PUBLIC CLOUD 605 is any computer system available for use by multiple entities that provides on-demand availability of computer system resources and/or other computer capabilities, especially data storage (cloud storage) and computing power, without direct active management by the user. Cloud computing typically leverages sharing of resources to achieve coherence and economies of scale. The direct and active management of the computing resources of public cloud 605 is performed by the computer hardware and/or software of cloud orchestration module 641. The computing resources provided by public cloud 605 are typically implemented by virtual computing environments that run on various computers making up the computers of host physical machine set 642, which is the universe of physical computers in and/or available to public cloud 605. The virtual computing environments (VCEs) typically take the form of virtual machines from virtual machine set 643 and/or containers from container set 644. It is understood that these VCEs may be stored as images and may be transferred among and between the various physical machine hosts, either as images or after instantiation of the VCE. Cloud orchestration module 641 manages the transfer and storage of images, deploys new instantiations of VCEs and manages active instantiations of VCE deployments. Gateway 640 is the collection of computer software, hardware, and firmware that allows public cloud 605 to communicate through WAN 602.

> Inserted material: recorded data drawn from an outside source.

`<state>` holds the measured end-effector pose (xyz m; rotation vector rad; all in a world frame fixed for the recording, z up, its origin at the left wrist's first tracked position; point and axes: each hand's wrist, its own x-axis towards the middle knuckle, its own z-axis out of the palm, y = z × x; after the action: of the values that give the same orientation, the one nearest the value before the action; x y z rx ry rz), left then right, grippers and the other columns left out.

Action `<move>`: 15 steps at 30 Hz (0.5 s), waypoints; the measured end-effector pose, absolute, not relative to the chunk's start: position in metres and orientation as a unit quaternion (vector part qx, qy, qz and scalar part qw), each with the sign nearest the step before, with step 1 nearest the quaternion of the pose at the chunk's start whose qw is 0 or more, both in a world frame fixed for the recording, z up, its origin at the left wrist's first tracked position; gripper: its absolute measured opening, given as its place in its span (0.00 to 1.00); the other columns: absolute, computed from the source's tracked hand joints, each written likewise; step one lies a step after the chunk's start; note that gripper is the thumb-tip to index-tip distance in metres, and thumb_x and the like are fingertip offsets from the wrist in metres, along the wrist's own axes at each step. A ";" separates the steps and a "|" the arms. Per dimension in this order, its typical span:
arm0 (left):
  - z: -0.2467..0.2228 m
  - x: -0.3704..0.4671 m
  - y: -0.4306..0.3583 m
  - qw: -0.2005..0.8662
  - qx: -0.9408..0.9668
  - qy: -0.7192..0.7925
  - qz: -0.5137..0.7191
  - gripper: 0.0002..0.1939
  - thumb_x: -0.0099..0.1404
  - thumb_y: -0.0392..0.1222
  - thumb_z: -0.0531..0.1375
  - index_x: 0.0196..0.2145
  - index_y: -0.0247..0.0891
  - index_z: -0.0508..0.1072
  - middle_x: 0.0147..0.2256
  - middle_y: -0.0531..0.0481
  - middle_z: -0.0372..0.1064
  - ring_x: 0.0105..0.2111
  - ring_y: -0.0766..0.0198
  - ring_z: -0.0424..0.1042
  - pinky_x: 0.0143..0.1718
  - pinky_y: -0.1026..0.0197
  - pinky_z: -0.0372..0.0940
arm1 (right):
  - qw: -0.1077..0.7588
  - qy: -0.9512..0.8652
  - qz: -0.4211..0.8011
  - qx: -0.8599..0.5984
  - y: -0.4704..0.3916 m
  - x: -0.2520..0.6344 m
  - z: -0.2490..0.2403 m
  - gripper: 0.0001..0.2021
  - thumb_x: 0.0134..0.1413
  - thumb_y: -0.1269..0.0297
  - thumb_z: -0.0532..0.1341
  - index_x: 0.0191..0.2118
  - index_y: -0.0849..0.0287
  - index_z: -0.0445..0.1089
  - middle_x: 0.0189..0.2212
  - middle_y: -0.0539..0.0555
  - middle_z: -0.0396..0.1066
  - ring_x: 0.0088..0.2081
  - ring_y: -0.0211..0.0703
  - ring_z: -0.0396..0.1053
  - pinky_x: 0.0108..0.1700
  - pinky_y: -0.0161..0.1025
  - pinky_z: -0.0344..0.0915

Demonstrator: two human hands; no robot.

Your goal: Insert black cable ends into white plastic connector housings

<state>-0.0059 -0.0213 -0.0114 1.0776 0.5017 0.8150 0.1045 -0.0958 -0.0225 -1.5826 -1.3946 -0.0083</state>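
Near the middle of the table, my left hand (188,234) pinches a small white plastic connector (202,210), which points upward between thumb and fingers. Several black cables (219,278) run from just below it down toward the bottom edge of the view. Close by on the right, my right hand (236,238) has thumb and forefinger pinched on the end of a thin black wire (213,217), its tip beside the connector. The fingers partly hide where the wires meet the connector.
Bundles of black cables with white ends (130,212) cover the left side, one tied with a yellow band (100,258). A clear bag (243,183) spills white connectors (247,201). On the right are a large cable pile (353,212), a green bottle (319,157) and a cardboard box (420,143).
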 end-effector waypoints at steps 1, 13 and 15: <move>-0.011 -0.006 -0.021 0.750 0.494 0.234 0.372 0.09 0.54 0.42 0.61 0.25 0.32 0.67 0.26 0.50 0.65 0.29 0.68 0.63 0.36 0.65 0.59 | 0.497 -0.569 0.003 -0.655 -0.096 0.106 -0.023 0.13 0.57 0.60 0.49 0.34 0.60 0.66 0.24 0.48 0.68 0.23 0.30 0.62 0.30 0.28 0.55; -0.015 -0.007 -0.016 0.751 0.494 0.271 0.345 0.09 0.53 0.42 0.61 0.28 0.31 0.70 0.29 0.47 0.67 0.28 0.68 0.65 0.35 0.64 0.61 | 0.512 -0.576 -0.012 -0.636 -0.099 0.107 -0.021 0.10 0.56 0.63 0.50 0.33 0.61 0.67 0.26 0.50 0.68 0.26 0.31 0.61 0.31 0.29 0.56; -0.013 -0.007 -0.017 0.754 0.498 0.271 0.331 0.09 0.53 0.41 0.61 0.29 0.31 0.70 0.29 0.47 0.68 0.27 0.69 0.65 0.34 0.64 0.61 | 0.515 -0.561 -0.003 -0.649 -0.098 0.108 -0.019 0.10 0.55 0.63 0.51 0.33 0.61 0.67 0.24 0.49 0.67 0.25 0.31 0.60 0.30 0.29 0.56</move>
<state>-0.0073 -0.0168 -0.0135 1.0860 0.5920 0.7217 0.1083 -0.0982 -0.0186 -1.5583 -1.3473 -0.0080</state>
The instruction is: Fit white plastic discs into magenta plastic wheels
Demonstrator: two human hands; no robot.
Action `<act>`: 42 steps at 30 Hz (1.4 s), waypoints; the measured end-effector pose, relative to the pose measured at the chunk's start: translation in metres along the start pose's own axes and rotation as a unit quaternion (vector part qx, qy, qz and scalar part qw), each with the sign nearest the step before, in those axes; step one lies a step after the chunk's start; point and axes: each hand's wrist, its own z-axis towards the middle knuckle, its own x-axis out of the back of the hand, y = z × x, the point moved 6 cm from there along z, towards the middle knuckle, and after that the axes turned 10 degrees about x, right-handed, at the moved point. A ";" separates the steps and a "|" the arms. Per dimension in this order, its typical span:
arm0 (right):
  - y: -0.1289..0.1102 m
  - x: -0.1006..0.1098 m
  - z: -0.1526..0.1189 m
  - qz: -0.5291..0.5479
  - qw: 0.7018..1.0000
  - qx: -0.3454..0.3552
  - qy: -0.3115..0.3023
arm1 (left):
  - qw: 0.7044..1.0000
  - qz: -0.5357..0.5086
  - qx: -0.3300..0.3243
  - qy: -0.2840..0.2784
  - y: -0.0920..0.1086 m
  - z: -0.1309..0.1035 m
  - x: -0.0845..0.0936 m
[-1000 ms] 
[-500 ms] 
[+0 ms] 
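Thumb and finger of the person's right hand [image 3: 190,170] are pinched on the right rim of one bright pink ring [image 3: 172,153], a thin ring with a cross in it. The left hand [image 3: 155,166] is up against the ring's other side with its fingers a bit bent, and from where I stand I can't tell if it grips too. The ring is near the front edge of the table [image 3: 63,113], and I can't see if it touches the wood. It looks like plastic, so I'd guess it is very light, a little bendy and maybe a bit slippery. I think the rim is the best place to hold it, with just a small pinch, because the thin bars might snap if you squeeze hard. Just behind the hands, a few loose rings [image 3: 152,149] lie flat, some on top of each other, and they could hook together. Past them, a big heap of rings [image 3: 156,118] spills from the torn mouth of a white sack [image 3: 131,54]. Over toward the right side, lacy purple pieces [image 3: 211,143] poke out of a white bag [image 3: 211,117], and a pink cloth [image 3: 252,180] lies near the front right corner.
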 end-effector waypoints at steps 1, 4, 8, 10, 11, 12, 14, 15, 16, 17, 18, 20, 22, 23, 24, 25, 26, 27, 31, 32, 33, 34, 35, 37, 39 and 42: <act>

Some further explanation of virtualized computing environments (VCEs) will now be provided. VCEs can be stored as “images.” A new active instance of the VCE can be instantiated from the image. Two familiar types of VCEs are virtual machines and containers. A container is a VCE that uses operating-system-level virtualization. This refers to an operating system feature in which the kernel allows the existence of multiple isolated user-space instances, called containers. These isolated user-space instances typically behave as real computers from the point of view of programs running in them. A computer program running on an ordinary operating system can utilize all resources of that computer, such as connected devices, files and folders, network shares, CPU power, and quantifiable hardware capabilities. However, programs running inside a container can only use the contents of the container and devices assigned to the container, a feature which is known as containerization.
PRIVATE CLOUD 606 is similar to public cloud 605, except that the computing resources are only available for use by a single enterprise. While private cloud 606 is depicted as being in communication with WAN 602, in other embodiments a private cloud may be disconnected from the internet entirely and only accessible through a local/private network. A hybrid cloud is a composition of multiple clouds of different types (for example, private, community or public cloud types), often respectively implemented by different vendors. Each of the multiple clouds remains a separate and discrete entity, but the larger hybrid cloud architecture is bound together by standardized or proprietary technology that enables orchestration, management, and/or data/application portability between the multiple constituent clouds. In this embodiment, public cloud 605 and private cloud 606 are both part of a larger hybrid cloud.